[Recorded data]
※

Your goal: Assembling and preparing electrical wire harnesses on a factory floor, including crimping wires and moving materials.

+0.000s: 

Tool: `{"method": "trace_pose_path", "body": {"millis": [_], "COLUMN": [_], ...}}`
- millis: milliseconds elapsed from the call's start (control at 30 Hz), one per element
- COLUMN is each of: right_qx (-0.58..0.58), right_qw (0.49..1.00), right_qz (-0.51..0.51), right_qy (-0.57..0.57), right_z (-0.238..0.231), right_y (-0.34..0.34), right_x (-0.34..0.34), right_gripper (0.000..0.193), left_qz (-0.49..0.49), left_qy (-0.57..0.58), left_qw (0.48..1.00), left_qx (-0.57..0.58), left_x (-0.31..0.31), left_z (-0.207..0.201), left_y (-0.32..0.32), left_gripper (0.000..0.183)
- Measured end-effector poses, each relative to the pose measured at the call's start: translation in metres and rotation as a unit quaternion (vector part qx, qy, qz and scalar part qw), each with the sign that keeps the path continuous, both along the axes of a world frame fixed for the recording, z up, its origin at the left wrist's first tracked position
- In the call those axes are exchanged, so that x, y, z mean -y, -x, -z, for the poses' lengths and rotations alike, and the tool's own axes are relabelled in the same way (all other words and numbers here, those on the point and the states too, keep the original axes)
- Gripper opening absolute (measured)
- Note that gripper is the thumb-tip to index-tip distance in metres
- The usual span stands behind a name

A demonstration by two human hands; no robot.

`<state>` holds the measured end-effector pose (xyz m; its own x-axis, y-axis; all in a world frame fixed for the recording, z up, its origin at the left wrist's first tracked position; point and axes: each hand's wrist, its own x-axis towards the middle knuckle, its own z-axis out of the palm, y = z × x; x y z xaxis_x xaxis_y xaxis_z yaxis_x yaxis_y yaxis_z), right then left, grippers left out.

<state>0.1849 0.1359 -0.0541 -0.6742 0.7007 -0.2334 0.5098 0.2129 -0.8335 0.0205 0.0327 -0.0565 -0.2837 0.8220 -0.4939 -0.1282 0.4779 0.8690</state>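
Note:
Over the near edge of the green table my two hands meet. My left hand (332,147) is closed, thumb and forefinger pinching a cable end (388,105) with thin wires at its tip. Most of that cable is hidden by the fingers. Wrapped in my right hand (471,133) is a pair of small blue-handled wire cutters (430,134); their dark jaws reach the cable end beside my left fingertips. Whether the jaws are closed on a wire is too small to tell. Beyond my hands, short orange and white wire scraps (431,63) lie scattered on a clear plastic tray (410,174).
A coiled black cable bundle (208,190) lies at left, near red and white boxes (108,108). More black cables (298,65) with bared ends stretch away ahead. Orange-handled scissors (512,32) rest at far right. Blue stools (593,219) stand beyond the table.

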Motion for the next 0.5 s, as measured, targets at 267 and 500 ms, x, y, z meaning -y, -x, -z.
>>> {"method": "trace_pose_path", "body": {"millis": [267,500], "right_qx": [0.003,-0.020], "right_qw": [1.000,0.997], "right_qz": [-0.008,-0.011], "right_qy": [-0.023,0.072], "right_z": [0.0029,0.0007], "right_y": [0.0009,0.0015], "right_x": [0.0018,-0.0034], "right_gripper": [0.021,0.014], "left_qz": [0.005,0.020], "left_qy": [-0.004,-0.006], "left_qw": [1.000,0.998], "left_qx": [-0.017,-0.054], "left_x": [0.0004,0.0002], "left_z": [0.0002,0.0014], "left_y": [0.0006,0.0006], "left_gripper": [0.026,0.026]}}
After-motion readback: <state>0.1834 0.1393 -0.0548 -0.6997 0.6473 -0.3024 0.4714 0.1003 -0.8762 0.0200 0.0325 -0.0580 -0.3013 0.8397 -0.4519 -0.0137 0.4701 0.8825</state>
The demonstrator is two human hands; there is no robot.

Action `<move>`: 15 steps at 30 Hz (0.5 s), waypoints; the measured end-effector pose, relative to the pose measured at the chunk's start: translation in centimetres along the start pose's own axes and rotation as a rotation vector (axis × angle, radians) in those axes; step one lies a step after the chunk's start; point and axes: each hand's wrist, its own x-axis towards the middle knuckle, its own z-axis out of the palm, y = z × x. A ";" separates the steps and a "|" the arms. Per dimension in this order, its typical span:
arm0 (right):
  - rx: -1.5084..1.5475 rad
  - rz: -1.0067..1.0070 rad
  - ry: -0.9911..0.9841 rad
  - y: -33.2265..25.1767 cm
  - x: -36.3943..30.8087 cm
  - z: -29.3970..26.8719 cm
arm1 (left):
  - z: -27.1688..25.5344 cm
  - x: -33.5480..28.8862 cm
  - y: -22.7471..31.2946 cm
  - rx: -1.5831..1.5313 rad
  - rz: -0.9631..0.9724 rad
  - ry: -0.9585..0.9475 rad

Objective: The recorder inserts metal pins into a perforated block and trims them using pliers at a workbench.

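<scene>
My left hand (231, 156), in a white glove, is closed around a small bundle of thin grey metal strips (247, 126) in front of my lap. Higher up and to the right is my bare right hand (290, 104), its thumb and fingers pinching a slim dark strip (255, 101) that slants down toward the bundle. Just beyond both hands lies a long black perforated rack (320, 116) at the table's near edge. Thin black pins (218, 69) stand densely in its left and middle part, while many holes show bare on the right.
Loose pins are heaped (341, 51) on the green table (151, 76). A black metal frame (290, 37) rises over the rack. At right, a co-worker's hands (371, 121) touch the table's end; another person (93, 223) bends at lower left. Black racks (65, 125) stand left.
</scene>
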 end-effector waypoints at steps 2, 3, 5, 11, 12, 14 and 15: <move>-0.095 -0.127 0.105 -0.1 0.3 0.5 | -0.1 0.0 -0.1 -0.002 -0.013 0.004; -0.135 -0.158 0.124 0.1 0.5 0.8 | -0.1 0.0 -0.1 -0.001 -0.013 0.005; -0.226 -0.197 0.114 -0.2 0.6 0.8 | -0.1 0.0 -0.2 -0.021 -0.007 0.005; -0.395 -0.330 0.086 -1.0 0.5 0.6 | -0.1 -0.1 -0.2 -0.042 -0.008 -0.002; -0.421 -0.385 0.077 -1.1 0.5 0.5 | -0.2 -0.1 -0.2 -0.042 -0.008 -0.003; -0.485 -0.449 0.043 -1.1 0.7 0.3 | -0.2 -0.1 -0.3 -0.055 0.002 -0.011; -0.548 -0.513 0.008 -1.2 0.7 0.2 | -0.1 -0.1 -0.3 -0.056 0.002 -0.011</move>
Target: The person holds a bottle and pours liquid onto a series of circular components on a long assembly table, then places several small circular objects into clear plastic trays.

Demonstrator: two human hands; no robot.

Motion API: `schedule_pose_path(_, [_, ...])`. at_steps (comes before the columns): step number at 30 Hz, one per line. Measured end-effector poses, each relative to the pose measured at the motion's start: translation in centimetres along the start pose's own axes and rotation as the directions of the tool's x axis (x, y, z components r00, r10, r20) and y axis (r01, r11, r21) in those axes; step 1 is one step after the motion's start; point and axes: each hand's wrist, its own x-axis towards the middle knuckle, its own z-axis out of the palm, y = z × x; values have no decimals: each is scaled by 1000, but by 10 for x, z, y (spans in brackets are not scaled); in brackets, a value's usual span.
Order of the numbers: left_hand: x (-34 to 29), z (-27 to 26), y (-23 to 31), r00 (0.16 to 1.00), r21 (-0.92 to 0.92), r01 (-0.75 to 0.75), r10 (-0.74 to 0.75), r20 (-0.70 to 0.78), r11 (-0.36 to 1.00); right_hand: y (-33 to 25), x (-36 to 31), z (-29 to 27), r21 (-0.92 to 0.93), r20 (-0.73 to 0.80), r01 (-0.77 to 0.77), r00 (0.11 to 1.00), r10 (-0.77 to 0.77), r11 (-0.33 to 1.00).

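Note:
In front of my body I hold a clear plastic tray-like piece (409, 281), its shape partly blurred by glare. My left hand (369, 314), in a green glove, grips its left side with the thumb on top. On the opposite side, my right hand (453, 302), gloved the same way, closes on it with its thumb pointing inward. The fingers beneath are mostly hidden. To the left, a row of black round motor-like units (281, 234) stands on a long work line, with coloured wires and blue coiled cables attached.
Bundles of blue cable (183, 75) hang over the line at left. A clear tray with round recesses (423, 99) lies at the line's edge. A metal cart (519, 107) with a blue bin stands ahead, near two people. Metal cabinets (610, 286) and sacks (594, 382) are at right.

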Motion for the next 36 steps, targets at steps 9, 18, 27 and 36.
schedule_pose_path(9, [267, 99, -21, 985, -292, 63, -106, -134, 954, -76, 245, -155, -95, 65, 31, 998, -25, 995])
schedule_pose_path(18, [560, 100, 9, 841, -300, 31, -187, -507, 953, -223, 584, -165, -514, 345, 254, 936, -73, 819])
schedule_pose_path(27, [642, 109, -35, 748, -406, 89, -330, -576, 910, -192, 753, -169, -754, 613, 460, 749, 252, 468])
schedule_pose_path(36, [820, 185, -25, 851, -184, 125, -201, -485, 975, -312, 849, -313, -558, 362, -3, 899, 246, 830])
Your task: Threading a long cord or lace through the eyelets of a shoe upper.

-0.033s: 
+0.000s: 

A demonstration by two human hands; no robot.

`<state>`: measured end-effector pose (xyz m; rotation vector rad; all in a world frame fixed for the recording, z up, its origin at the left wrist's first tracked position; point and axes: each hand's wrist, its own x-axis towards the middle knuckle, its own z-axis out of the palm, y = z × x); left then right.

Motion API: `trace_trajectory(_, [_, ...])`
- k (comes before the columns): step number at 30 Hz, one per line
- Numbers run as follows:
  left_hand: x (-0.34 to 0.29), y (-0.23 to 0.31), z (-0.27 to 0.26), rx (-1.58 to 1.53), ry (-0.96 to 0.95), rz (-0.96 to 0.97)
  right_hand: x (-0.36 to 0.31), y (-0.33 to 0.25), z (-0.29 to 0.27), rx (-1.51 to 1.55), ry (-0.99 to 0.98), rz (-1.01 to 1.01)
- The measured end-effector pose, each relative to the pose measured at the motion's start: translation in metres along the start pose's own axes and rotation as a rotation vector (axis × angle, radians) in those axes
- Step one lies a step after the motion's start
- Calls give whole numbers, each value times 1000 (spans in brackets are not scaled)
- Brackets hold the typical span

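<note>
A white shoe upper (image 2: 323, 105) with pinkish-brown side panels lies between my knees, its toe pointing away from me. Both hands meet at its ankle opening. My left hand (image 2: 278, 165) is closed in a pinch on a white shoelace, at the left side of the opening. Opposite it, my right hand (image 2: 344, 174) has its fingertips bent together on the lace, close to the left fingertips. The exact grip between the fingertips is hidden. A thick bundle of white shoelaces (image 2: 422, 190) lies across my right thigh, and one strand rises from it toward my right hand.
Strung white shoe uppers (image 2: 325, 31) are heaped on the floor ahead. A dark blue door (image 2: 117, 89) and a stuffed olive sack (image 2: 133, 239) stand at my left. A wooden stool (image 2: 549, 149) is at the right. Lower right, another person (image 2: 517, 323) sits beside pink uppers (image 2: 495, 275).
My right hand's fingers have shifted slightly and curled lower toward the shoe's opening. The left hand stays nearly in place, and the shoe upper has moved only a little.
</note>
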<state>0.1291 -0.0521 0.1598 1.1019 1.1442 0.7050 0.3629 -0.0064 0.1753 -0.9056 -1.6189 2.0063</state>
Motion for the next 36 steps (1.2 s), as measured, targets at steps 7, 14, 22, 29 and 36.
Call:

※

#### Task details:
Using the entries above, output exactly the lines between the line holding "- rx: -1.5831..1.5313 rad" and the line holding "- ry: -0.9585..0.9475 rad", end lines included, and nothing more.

#### Task response:
  - rx: -1.5831..1.5313 rad
  - rz: -0.9631..0.9724 rad
  - ry: -0.9585..0.9475 rad

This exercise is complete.